Output every line below as it stands, dropping only the images.
(Beginning of Records for this exercise)
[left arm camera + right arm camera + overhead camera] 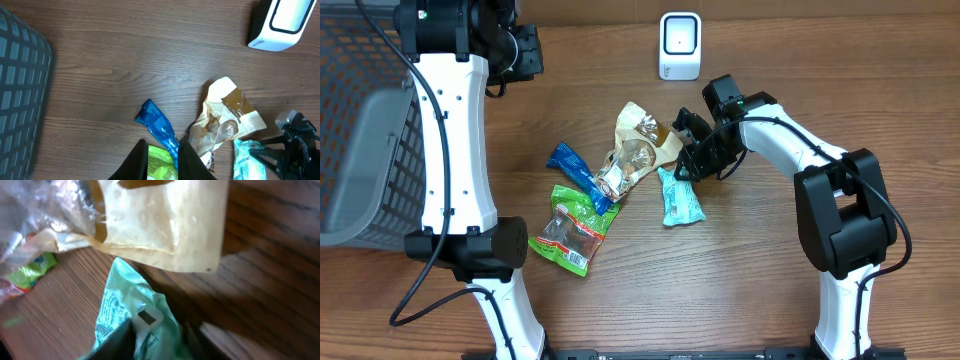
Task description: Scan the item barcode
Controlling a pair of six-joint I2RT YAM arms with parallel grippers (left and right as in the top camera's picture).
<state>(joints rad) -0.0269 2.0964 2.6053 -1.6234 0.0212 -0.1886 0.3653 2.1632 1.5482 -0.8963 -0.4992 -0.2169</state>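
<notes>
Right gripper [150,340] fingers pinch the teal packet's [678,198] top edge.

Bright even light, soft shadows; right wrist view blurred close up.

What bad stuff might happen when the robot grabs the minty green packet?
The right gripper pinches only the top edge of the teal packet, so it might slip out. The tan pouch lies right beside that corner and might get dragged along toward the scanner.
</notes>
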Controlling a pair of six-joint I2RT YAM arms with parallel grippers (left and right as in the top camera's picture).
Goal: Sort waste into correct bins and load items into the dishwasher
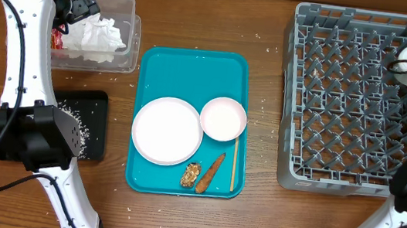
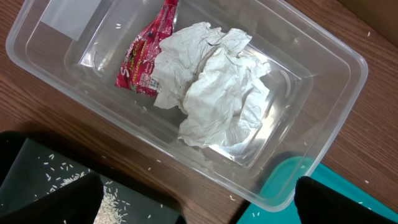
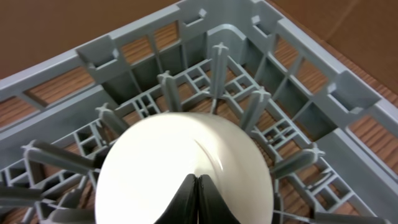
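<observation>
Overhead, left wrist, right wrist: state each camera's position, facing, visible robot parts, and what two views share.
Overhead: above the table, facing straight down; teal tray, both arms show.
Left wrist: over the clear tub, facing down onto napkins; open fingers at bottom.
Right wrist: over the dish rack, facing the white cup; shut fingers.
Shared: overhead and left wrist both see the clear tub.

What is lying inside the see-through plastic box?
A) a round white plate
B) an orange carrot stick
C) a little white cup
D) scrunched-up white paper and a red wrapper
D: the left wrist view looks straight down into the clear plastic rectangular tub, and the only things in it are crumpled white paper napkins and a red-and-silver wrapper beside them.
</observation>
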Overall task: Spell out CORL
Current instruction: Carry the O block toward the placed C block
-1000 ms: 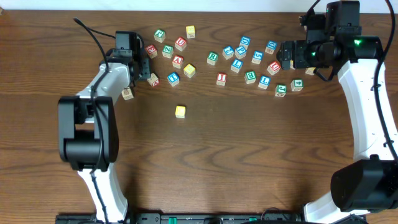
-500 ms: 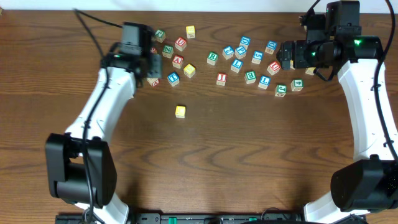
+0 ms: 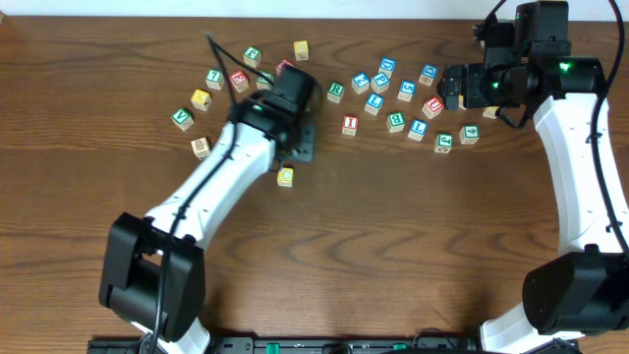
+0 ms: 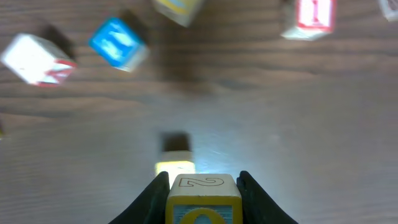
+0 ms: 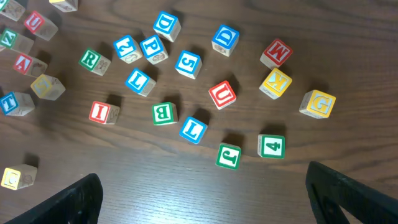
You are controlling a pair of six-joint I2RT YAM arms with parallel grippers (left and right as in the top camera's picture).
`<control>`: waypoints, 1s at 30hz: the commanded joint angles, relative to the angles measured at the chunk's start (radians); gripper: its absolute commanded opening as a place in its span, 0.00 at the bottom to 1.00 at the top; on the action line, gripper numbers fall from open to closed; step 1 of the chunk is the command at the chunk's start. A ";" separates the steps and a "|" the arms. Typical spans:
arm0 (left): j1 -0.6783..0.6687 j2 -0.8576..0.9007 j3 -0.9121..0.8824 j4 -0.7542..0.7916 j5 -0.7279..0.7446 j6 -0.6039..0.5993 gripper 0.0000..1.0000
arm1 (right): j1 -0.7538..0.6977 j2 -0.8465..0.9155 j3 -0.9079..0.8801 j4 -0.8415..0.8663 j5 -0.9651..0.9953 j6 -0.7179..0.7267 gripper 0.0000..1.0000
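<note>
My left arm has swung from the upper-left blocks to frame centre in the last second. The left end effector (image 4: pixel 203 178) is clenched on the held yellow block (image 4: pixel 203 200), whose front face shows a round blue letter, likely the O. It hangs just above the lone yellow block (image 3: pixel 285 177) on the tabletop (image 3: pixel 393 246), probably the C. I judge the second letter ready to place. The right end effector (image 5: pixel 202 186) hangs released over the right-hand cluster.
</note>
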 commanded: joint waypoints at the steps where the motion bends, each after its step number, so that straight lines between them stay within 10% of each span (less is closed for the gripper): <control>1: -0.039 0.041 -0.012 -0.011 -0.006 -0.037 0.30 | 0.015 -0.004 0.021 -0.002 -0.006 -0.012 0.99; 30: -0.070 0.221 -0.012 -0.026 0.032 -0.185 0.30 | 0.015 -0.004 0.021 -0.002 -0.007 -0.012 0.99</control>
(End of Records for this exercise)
Output of the exercise ▸
[left arm camera + right arm camera + overhead camera] 
Task description: Scan the item barcode
Controlling a pair of six-joint I2RT YAM arms with parallel grippers (left and right as in the top camera's picture).
<state>(joints rad) -0.0269 2.0964 2.6053 -1.6234 0.0212 -0.1886 0.3653 2.1632 1.5482 -0.8963 -0.4992 -0.2169</state>
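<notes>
Right gripper [150,340] fingers pinch the teal packet's [678,198] top edge.

Bright even light, soft shadows; right wrist view blurred close up.

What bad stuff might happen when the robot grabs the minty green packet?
The right gripper pinches only the top edge of the teal packet, so it might slip out. The tan pouch lies right beside that corner and might get dragged along toward the scanner.
</notes>
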Controlling a pair of six-joint I2RT YAM arms with parallel grippers (left and right as in the top camera's picture).
Goal: Sort waste into correct bins and load items into the dishwasher
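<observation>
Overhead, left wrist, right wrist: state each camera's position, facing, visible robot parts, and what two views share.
Overhead: above the table, facing straight down; teal tray, both arms show.
Left wrist: over the clear tub, facing down onto napkins; open fingers at bottom.
Right wrist: over the dish rack, facing the white cup; shut fingers.
Shared: overhead and left wrist both see the clear tub.

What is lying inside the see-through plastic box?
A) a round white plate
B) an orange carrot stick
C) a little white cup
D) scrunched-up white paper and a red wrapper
D: the left wrist view looks straight down into the clear plastic rectangular tub, and the only things in it are crumpled white paper napkins and a red-and-silver wrapper beside them.
</observation>
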Overall task: Spell out CORL
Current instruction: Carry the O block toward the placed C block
-1000 ms: 
-500 ms: 
+0 ms: 
+0 ms: 
+0 ms: 
You are controlling a pair of six-joint I2RT YAM arms with parallel grippers (left and right as in the top camera's picture).
`<control>`: waypoints, 1s at 30hz: the commanded joint angles, relative to the angles measured at the chunk's start (radians); gripper: its absolute commanded opening as a place in its span, 0.00 at the bottom to 1.00 at the top; on the action line, gripper numbers fall from open to closed; step 1 of the chunk is the command at the chunk's start. A ";" separates the steps and a "|" the arms. Typical spans:
arm0 (left): j1 -0.6783..0.6687 j2 -0.8576..0.9007 j3 -0.9121..0.8824 j4 -0.7542..0.7916 j5 -0.7279..0.7446 j6 -0.6039..0.5993 gripper 0.0000..1.0000
arm1 (right): j1 -0.7538..0.6977 j2 -0.8465..0.9155 j3 -0.9079..0.8801 j4 -0.8415..0.8663 j5 -0.9651..0.9953 j6 -0.7179..0.7267 gripper 0.0000..1.0000
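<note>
My left arm has swung from the upper-left blocks to frame centre in the last second. The left end effector (image 4: pixel 203 178) is clenched on the held yellow block (image 4: pixel 203 200), whose front face shows a round blue letter, likely the O. It hangs just above the lone yellow block (image 3: pixel 285 177) on the tabletop (image 3: pixel 393 246), probably the C. I judge the second letter ready to place. The right end effector (image 5: pixel 202 186) hangs released over the right-hand cluster.
</note>
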 commanded: joint waypoints at the steps where the motion bends, each after its step number, so that straight lines between them stay within 10% of each span (less is closed for the gripper): <control>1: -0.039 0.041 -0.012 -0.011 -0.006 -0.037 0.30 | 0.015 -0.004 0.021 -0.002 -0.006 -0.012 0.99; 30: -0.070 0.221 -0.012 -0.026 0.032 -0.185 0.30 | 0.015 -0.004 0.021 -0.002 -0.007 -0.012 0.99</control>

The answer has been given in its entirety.